By Andrew Nelson
We were doing all right after the GFC. It wasn't comfortable, but comfort could be taken from having a look at Europe and the US. But then the US recovery was pushed out further and further, China faltered and Europe found itself in the midst of a second economic crisis. All the while, Australia kept chugging on.
That is until 2012.
The European debt crisis seemed determined to never end, the US recovery kind of stopped recovering and then we were smacked in the face by new found issues in China, namely the sustainability of the growth that has been underpinning Australia's recent outperformance.
Thus, after a brief rally early in the year, equity markets have softened, risk aversion remains elevated and this has kept a lid on the prices of assets.
It seems like the woes of Europe will never end, with the prospect of enormous economic, social and political challenges to play out for years to come. However, China may prove to be a different story altogether. After the nation's economy stalled quite drastically earlier this year, according the bulk of the talk, Chinese economic activity is expected to recover in 2013 on the back of ongoing policy fiddling and the prospect of accelerated public investment. But all of this is yet to be seen.
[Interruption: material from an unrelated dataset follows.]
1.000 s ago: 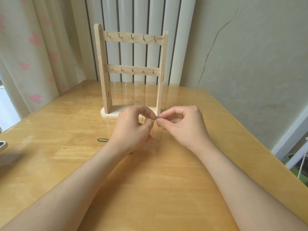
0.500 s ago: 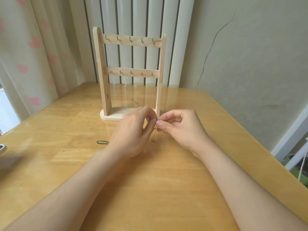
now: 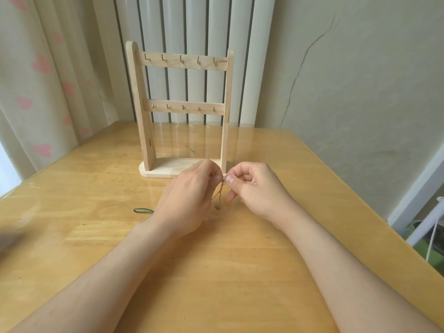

In the meantime, house prices continue to decline in most Australian capital cities, while buyer sentiment remains soft and the inventory of unsold homes remains elevated at near record highs. On the other hand, a team of analysts and economists at ANZ Bank point out that supply/demand fundamentals continue to tighten, while low vacancy rates are driving rents higher. At the same time, building activity remains at levels that are far short of being able to dent underlying housing demand.
Thus, there is good news for Australians despite these elevated global risks.The ANZ team believe the domestic economic situation should remain supportive for Australian property. The team sees Australia as still being in the early stages of what should prove to be a multi-year investment boom that that will support solid economic growth over the next few years.
Now here's the fine print, the team believes the benefits of this prospective boom will not be enjoyed equally across the states, with Western Australia, the Northern Territory and Queensland to be the major beneficiaries.
Still, it seems the benefits may already be beginning to manifest themselves. After the declines of recent years, the team notes house prices are starting to show at least tentative signs of reaching a bottom in a few capital cities, spurred on, of course, by the recent string of interest rate cuts. However, ANZ warns that recent state economic reads are suggesting prices in Hobart and Melbourne remain vulnerable.
In the meantime, the team predicts that rising rents, better housing affordability and weak equity markets will help to attract a steady flow of investors and first home buyers back towards buying property. Thus, as long as the economy and labour market remain in decent shape, as they are now, house prices should find a floor in most capital cities in the year ahead.
In terms of commercial property, the team notes that fairly widespread investor uncertainty has seen the post-GFC rebirth of the commercial property market flatten out again in 2012. Rents in Sydney, Melbourne, Adelaide and Canberra have stalled and cap rates are still near post-GFC highs.
However, the team from ANZ also remains upbeat on the underlying market fundamentals of commercial property, which suggests the broader commercial property market is in the early stages of a multi-year cyclical upswing. ANZ notes that currently low vacancy and tight supply will eventually turn into considerable upside for effective rental rates, especially in the office and industrial sectors.
The team also notes that current yields are simply masking what are increasingly positive fundamentals, but the team thinks the yields will firm as investor sentiment rebounds. ANZ is of the belief that in the end, investors just won't be able to turn down high yields, long lease expiries and solid fundamentals, which suggest Australian office property represents an attractive risk-adjusted investment. ANZ predicts that the current global appetite for yield will eventually make its way down the risk curve and Australian office property will be a key beneficiary.